Uma situação que, segundo Élvio Sousa, merece ser esclarecida e retificada, o que, mais uma vez, comprova “a necessidade de alterar a lei da cabotagem marítima”, pois este é um “um dos problemas que condiciona, de forma direta, o custo de vida na Região”, referiu o deputado na iniciativa do JPP que decorreu no Funchal.

O líder parlamentar reforçou que, a não adaptação da Lei n.º 7/2006 “coloca, atualmente, entraves à entrada de novas transportadoras marítimas que desejem fazer o transporte pontual ou experimental para as Regiões Autónomas” e que “mais grave é o facto de nunca ter sido implementado, com a cumplicidade dos governos, o Observatório de Informação, um órgão agora extinto e que teria, de entre várias competências, a avaliação «do cumprimento das obrigações de serviço público» e «identificar a existência de situações de perturbação grave do mercado e sugerir as medidas adequadas para a sua correção».

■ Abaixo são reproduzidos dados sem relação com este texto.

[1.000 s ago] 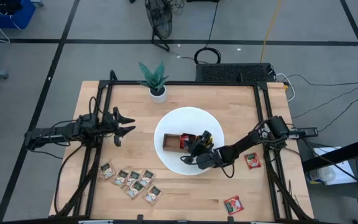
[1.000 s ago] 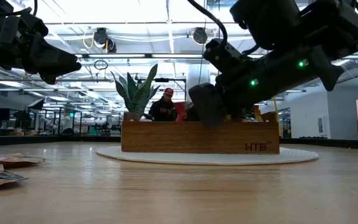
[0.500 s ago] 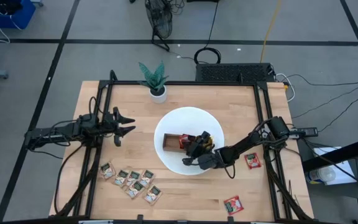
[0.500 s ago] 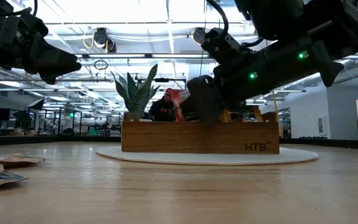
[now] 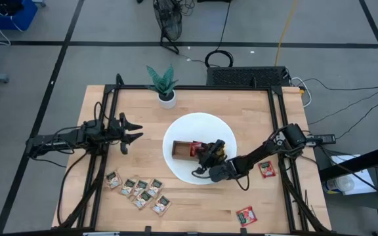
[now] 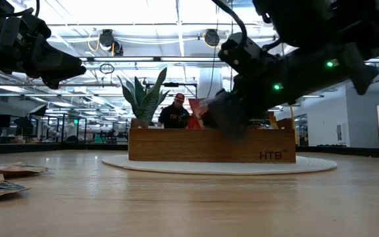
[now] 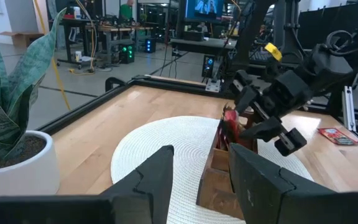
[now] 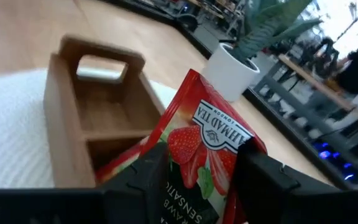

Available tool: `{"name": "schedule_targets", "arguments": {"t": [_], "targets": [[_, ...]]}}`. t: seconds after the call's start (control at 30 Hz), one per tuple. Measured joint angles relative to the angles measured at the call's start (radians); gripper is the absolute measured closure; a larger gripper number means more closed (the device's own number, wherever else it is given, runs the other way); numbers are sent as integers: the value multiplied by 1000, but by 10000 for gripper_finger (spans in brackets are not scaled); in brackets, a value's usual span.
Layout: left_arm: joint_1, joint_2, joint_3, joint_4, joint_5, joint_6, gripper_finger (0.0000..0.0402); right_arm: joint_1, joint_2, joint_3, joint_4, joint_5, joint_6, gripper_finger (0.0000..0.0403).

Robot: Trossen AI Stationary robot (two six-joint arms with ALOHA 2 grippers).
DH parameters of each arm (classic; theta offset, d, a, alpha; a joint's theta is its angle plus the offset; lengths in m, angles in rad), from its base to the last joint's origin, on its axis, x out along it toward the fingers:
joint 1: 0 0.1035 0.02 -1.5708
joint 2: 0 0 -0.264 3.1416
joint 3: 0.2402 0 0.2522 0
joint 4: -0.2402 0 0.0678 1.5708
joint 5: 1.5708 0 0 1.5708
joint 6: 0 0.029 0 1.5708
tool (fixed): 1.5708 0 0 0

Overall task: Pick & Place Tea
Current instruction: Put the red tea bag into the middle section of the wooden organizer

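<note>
Jaws on the right gripper (image 5: 210, 152): spread apart, flanking a red tea sachet (image 8: 207, 149) without visibly pinching it. Stands on edge, flat face toward that wrist, lower edge down in the wooden tray (image 8: 64, 124); cannot tell which compartment. Probably calls for backing straight off along the face, not sideways. Sits on a white round mat (image 5: 176, 131) mid-tabletop. Waits well apart at left: left gripper (image 5: 133, 133), open-jawed, empty, nearer the loose sachets (image 5: 138, 192).
</note>
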Motion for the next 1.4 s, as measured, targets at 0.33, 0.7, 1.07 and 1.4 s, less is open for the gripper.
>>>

“Sem dúvida que o elevado custo de transporte marítimo de mercadorias põe em risco a atividade económica regional e encarece o preço dos produtos para os madeirenses”, destacou Élvio Sousa. “Vários empresários, agentes económicos e responsáveis políticos têm confirmado essa situação, nomeadamente, o senhor presidente da ACIF, referindo-se à existência de um «oligopólio concertado ou concorrência monopolista», relembrou.

“Recorde-se, também, que recentemente o Administrador dos Portos dos Açores confirmou e a título comparativo que o valor do frete na Região Autónoma da Madeira ronda os 0,82€/km, sendo 18% mais caro por quilómetro do que na Região Autónoma dos Açores, que ronda os 0,69€/km.”

“Quando existe concorrência, os preços tornam-se mais transparentes isto porque não basta, apenas, mostrar uma única tabela de preços dos fretes marítimos para as regiões autónomas, de um único operador, tabela essa que exibe os preços efetivamente praticados aos clientes. É preciso ser amigo do consumidor e de uma Região com um custo de vida altíssimo”, salientou Élvio Sousa. “Precisamos de empresas solidárias, democratas e, sobretudo, que estejam disponíveis a exibir, responsavelmente, outras tabelas de preços e de outros armadores”, reforçou.

“A bem da transparência e da defesa dos direitos e da justiça, o JPP já pediu para ouvir na Assembleia Legislativa da Madeira os dois reguladores neste âmbito: Autoridade da Concorrência e Autoridade da Mobilidade e dos transportes”, concluiu.